=== TRY IT ===
Every line below that includes "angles" counts toward the total. Report that total alone.

=== DATA SEGMENT ===
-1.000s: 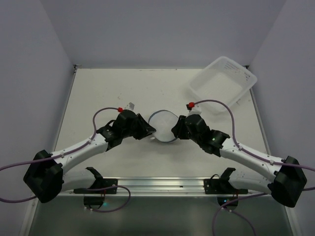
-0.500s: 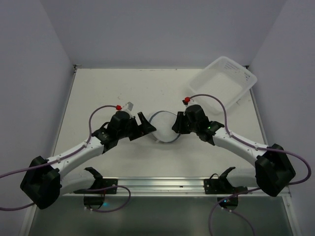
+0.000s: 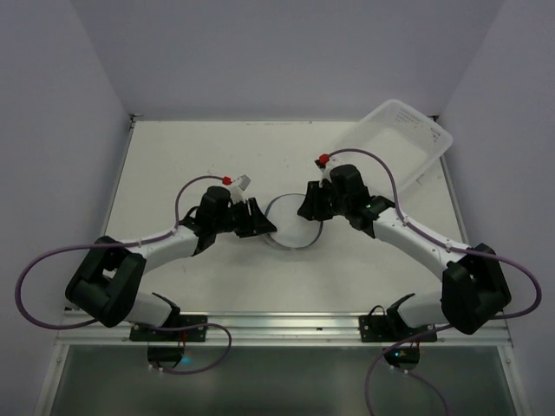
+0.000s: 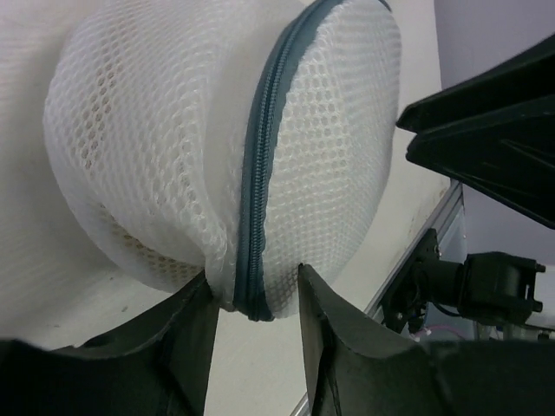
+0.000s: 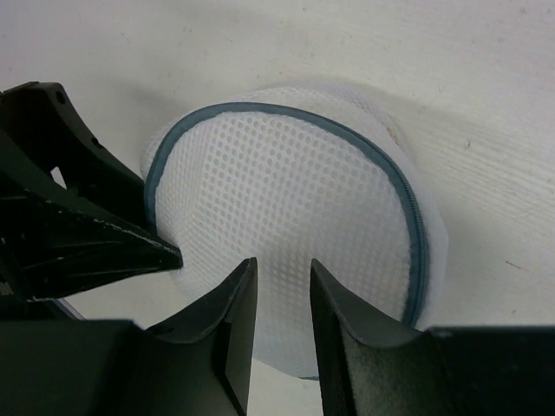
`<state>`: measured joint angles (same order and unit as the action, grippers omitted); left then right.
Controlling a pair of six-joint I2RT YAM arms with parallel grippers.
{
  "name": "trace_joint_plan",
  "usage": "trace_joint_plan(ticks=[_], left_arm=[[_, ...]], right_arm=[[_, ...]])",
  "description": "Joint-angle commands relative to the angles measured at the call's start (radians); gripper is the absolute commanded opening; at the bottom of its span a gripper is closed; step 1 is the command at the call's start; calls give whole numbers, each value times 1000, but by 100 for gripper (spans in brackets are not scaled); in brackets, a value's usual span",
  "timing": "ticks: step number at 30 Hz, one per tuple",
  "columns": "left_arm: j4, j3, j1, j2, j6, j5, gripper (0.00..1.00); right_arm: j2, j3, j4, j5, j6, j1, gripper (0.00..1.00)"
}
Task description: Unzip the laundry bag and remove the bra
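The laundry bag [image 3: 290, 225], a round white mesh pouch with a grey-blue zipper band, lies at the table's middle between both grippers. My left gripper [image 3: 265, 222] is at its left edge. In the left wrist view, the left gripper [image 4: 256, 276] has its fingers [image 4: 195, 334] pressed on either side of the bag's [image 4: 173, 130] zipped rim. My right gripper [image 3: 305, 208] is at the bag's far right edge. In the right wrist view, the right gripper [image 5: 283, 262] is open with its tips over the flat mesh face [image 5: 286, 191], holding nothing. The bra is hidden inside.
A clear-white plastic tub [image 3: 395, 143] stands at the back right, close behind the right arm. The left gripper's black fingers [image 5: 78, 225] fill the left of the right wrist view. The metal rail [image 3: 286, 328] runs along the near edge.
Both wrists have moved in toward the bag. The left gripper, spread open half a second ago, now has its fingers against the bag's rim. The right wrist has moved back and left.
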<state>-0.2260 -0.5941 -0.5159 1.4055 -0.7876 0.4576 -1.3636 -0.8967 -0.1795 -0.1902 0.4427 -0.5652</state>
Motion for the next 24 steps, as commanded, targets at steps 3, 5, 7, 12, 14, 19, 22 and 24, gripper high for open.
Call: trace_joint_plan(ticks=[3, 5, 7, 12, 14, 19, 22, 24], left_arm=[[-131, -43, -33, 15, -8, 92, 19], [-165, -33, -35, 16, -65, 96, 0], [-174, -32, -35, 16, -162, 95, 0], [-145, -41, -39, 0, -398, 53, 0], [-105, -58, -38, -8, -450, 32, 0], [-62, -92, -38, -25, -611, 30, 0], [-50, -98, -38, -45, -667, 29, 0], [-41, -107, -38, -60, -688, 26, 0]], right_arm=[[-25, -77, -35, -35, -32, -1, 34], [18, -62, -34, 0, -21, -1, 35], [69, -36, -21, 26, -10, -1, 38], [311, 135, 41, 127, 25, -4, 40], [372, 194, 64, 141, 60, -10, 40], [501, 383, 155, 167, 134, -50, 36], [515, 456, 216, 208, 154, -96, 36], [506, 484, 250, 224, 168, -119, 35]])
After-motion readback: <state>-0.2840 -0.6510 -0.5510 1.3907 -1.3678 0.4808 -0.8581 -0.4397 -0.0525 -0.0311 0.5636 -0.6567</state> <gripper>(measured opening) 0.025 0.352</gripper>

=== TASK OUTPUT ===
2